I think you will find my answer longer than your question-lol

Putting a bandaid on the problem doesn't fix it and just prolongs the inevitable failure of the cooling systems.

I am aware GM has the pellets they sell for coolant leaks under the ruse "maintanance.". There is also tried and true "Barsleak" and others, that all have the same result that is consistent with your concern, plugging heaters and radiators.

One must always be suspicious of a dealer selling factory-backed remedies.


The GM dealer of selling "EOS" (Engine oil supplement) meant their engine lower ends were made to fail without the coating of this product?

Addition of any "fixes" for engines as maintnance are harmful to any engine no matter who is pushing the product.



I am not an expert on metals, nor am I a chemist, but I did work on  vehicles for 30+ years.
Aluminum does not mix well with the chemicals in anti-freeze. In fact, it technically serves as a corrosive.

I will never forget all the Olds 260 CI engines that came into the dealership (all of them continuously) with leaking aluminum intakes. The great engineering at that time was to use cast iron cylinder heads and aluminum intake. The antifreeze litterally ate through the water jackets at the corners of the manifold.

Then there was the inferior design of the Chevrolet Vega engine having an aluminum block and a cast iron head. and antifreeze did not work well with the aluminum block.

Over time, anti-freeze breaks down and will form acids and this is why the system should be flushed at least every three years.




For your system, I would recomend two things. A professional back-flush which is less than $60, just about anywhere. Then a cooling system pressure test. The anti-freeze has to be going somewhere and a small leak could turn into a big leak quickly. Even in your writing, the anti-freeze adding is increasing and for what you are adding, the problem will show up with a coolant pressure test. It could be as minor as a bad radiator cap, and as major as a failed head gasket. Stop leak just compounds the problem and it is only hiding the leak temporarily.

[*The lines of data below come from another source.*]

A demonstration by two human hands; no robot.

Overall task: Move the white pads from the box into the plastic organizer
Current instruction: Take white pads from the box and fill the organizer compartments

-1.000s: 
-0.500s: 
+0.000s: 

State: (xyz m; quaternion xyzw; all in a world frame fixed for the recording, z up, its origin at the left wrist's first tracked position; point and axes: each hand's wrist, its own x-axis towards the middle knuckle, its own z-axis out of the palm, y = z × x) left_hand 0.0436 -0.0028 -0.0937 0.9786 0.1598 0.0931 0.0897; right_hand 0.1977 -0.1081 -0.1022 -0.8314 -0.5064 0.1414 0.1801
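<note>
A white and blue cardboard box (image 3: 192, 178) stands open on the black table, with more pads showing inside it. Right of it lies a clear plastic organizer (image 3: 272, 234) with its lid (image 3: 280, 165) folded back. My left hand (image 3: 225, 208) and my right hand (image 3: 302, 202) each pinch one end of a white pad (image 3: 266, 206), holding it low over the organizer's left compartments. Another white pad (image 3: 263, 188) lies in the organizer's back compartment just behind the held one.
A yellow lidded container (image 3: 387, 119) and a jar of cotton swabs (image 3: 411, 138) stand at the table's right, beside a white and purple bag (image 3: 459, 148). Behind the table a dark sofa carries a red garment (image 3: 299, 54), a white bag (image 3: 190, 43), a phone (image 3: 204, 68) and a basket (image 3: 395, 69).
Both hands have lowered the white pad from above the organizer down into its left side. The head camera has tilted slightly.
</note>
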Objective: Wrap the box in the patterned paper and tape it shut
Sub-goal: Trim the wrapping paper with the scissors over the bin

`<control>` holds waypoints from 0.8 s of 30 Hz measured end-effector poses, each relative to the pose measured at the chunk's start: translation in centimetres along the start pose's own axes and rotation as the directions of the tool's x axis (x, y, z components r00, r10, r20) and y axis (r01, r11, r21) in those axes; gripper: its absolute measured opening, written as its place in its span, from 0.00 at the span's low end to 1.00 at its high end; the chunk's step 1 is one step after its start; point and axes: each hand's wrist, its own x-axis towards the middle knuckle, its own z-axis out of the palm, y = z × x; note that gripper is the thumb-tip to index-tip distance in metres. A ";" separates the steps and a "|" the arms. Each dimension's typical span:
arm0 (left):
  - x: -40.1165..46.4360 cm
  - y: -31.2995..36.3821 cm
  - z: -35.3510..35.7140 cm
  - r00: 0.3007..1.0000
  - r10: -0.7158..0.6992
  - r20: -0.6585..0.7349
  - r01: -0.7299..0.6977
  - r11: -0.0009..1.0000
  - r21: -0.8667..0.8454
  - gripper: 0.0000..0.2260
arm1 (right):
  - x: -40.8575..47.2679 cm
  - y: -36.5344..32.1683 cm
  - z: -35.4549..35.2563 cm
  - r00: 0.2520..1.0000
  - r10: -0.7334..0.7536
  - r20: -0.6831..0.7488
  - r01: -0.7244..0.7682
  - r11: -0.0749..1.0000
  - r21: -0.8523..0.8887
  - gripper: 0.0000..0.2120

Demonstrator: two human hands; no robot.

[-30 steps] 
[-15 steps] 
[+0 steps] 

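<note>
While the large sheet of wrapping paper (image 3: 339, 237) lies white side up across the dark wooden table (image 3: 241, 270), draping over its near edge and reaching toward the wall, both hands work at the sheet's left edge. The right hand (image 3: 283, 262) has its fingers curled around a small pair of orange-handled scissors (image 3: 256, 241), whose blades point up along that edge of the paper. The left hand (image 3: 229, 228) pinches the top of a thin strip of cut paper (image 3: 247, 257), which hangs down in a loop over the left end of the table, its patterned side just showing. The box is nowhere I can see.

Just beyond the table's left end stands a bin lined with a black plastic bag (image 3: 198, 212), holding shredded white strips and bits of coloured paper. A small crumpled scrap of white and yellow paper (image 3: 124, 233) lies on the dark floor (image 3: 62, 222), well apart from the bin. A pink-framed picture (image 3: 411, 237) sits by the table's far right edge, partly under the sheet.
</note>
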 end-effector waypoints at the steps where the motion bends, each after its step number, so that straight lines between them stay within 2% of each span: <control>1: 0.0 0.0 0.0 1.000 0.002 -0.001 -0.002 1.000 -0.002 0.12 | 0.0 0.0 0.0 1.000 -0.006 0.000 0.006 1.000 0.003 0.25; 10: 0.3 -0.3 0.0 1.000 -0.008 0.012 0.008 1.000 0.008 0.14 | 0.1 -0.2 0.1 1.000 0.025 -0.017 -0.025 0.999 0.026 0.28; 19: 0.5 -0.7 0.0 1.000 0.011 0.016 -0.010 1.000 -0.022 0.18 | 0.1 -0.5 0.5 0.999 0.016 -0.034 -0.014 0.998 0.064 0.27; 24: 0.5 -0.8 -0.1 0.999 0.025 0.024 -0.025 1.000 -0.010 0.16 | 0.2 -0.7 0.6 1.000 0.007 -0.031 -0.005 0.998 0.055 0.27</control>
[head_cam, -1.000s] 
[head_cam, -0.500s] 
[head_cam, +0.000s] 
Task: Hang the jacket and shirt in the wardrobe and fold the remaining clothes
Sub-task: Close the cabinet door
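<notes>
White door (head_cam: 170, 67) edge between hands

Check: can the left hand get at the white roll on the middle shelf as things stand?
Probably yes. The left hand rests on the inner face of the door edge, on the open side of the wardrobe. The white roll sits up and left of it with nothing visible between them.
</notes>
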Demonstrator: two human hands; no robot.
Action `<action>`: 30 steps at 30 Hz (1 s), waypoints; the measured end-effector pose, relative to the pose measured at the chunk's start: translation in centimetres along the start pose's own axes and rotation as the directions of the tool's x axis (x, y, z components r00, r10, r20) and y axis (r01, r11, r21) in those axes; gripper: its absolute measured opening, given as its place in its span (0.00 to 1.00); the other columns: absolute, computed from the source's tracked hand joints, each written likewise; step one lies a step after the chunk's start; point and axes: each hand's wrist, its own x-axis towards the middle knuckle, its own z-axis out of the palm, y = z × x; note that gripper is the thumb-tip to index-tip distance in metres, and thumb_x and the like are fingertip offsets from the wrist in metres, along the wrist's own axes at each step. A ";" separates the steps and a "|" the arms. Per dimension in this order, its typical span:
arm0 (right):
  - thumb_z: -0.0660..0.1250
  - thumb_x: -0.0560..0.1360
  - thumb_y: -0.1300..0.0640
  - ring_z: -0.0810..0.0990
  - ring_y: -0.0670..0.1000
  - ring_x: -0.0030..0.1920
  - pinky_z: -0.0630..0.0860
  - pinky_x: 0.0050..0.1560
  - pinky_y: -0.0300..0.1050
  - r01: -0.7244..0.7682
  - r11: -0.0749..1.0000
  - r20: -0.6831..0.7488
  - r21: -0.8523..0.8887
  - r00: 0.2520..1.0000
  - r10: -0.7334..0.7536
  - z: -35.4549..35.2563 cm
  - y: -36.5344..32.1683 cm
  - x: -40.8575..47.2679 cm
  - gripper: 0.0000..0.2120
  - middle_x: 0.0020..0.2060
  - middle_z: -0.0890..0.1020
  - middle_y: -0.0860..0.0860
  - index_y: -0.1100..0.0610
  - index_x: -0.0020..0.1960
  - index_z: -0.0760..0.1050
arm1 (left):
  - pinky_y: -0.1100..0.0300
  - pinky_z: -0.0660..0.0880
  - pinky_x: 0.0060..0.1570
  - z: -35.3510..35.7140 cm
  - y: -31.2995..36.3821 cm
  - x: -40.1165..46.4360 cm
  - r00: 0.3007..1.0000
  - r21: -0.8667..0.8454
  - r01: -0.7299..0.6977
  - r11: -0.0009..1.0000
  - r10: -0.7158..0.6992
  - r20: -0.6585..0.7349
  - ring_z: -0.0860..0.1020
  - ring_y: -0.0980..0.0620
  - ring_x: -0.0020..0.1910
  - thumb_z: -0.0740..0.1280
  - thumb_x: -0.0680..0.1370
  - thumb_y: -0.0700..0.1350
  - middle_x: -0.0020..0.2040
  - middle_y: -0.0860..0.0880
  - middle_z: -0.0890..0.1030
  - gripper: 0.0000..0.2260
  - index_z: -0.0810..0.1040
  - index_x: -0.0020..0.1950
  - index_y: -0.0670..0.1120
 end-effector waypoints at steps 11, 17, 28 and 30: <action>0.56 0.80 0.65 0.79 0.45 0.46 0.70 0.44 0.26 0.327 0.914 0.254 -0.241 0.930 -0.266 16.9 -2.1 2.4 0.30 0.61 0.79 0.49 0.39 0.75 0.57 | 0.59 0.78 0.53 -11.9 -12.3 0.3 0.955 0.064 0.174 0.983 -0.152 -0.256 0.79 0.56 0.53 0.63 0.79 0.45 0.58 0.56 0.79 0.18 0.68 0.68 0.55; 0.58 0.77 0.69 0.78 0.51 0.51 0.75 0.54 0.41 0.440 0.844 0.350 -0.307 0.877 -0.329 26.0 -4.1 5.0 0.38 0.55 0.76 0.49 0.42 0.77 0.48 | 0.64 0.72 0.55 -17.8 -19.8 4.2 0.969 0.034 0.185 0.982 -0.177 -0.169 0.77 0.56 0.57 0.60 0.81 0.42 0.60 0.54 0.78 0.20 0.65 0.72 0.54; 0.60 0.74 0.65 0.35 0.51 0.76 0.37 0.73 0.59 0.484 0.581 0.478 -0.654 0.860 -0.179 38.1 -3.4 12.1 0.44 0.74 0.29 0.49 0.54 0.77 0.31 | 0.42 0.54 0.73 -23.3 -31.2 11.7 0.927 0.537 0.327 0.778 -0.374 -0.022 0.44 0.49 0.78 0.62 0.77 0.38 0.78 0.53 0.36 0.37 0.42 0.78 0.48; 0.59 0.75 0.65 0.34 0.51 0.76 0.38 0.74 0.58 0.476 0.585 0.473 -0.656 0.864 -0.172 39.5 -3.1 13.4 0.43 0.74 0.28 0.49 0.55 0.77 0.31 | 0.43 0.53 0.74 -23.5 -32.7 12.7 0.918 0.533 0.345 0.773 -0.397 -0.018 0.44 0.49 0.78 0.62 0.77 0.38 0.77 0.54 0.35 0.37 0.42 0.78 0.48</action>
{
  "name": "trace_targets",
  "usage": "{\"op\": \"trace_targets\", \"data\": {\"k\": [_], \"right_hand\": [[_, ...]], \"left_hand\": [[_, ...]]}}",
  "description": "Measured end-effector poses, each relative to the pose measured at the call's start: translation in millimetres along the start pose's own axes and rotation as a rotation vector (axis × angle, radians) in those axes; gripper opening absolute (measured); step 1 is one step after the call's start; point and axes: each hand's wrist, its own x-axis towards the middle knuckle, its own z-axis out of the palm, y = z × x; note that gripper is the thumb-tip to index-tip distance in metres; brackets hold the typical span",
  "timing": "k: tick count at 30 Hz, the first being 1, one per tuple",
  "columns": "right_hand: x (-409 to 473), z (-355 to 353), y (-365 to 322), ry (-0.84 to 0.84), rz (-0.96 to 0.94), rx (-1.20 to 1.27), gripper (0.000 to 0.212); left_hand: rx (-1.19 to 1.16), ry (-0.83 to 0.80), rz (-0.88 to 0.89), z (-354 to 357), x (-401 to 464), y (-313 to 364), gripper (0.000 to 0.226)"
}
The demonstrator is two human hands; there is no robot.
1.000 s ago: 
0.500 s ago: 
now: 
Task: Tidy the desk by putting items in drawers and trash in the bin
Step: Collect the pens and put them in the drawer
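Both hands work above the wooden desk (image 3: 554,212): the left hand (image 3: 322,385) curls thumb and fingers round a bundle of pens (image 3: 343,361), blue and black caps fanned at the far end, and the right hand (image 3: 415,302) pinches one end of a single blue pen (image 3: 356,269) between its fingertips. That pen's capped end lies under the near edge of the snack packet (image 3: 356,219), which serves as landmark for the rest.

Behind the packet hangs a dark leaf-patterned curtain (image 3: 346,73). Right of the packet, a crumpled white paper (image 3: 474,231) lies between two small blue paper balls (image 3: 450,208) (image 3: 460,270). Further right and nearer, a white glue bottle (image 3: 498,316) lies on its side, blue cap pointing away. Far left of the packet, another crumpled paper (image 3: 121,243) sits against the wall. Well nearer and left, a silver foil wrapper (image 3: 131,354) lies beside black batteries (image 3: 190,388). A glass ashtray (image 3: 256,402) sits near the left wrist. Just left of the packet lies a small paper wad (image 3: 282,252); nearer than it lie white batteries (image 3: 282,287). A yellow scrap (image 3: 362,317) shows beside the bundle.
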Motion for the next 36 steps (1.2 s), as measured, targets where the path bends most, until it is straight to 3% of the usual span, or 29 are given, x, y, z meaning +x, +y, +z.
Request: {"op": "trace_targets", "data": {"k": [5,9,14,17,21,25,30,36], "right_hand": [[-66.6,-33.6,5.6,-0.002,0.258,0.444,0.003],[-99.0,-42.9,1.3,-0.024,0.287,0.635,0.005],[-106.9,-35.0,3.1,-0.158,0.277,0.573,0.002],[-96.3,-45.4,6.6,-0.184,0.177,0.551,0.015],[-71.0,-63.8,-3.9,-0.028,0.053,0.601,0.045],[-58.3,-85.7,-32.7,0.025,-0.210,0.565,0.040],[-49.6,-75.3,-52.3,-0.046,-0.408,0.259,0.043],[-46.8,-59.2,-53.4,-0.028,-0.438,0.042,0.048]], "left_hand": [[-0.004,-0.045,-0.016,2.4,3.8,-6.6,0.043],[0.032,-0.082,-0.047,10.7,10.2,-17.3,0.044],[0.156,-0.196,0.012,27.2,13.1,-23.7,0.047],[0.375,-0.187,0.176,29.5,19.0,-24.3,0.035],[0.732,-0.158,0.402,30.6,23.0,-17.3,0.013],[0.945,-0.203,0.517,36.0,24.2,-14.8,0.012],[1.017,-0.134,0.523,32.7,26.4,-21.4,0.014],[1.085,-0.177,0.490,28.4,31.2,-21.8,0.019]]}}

Yes, the car is a 1993 with only 136,000 miles on it and I am sure it is very nice, but why take the chance, that one day this will turn into a major leak instantly costing you an engine? This is an engine you cannot afford to over heat because it can become junk in a matter of seconds!

All you need is one time that the temperature gauge goes over 230 degrees f. and you trying to limp this hot aluminum engine home, this engine is self destructing every second it is over-heating. There are no good used engines around and the replacement with a new engine will cost you $5,000.

In fact, Cadillac engine over-heating and destruction is one of the most common issues I deal with on this site and by then, it is too late.

This engine should be losing no anti-freeze! It isn't normal to add and at least you think of the items in the cooling system you can plug adding sealer. Some people don't.

You can't afford to play around with on this aluminum engine.

Good luck!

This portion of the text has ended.